Maria Telkes

Maria Telkes

Hungarian-American scientist and inventor
Date of Birth: 12.12.1900
Country: Hungary

Content:
  1. Biography of Maria Telkes
  2. The Solar Queen
  3. Innovations and Contributions
  4. Specialization in Phase Change Materials
  5. Legacy and Recognition
  6. Maria Telkes passed away on December 2, 1995, at the age of 95.

Biography of Maria Telkes

Maria Telkes, a Hungarian-American scientist and inventor, was born on December 12, 1900, in Budapest, Hungary. After earning her doctoral degree in physical chemistry, Telkes moved to the United States.
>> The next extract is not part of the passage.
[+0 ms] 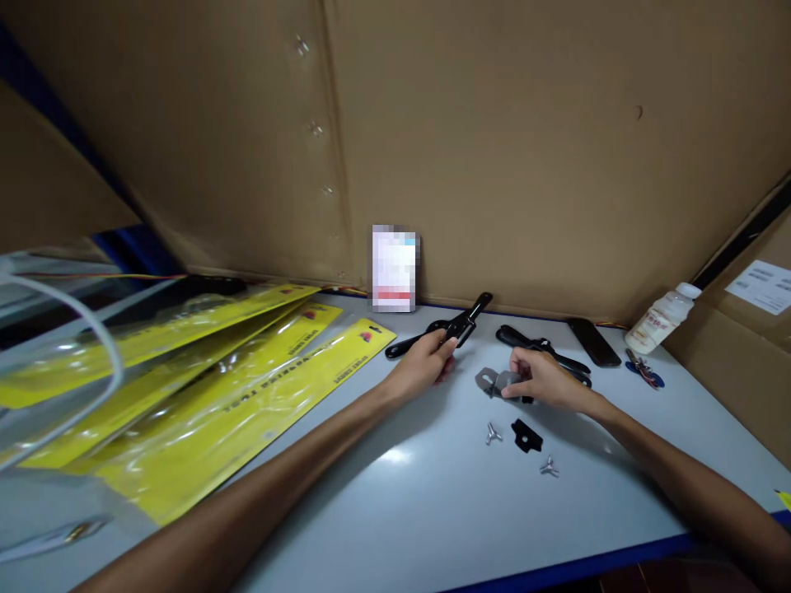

She worked as a biophysicist and was actively involved in solar energy research at the Massachusetts Institute of Technology from 1939 to 1953.

Maria Telkes

The Solar Queen

Telkes gained fame as the creator of the first thermoelectric generator in 1947 and was nicknamed the "Solar Queen." Her invention, a technical device that directly converts thermal energy into electricity, became the first solar heating system for the "Dover Sun House" in Dover, Massachusetts.

Maria Telkes

Innovations and Contributions

Telkes was also credited with inventing the first thermoelectric refrigerator in 1953, which utilized semiconductor thermoelectric materials. She was a prolific inventor who found practical applications for thermal devices, including a miniature solar-powered desalination unit for use on life rafts. This desalination unit, which used solar energy and a condensation chamber, provided drinking water and continues to save the lives of pilots and sailors stranded at sea without access to clean water.

Specialization in Phase Change Materials

One of Telkes' areas of expertise was working with phase change materials, including salt melts, for thermal energy storage. Her research and contributions in this field further advanced the utilization of solar energy.

Legacy and Recognition

Telkes had a distinctive Hungarian accent and often sounded like one of the Gabor sisters, American actresses of Hungarian descent, Zsa Zsa Gabor and Eva Gabor. Her sense of humor always came to her rescue. Telkes had a fondness for sodium sulfate, or Glauber's salt. After one of her lectures in Texas, an intrigued student approached Telkes and asked, "Where can I get some of your 'global' salt?"

In the 1970s, Telkes relocated to Texas and provided consultation services to emerging solar energy companies. One notable company she worked with was "Northrup Sola," later known as "ARCO Solar" and now "BP Solar."

Telkes received several awards for her contributions. She was honored by the Society of Women Engineers in 1952 and received the Charles Greeley Abbot Award from the American Solar Energy Society in 1977. In 2012, Maria Telkes was inducted into the National Inventors Hall of Fame.

Maria Telkes passed away on December 2, 1995, at the age of 95.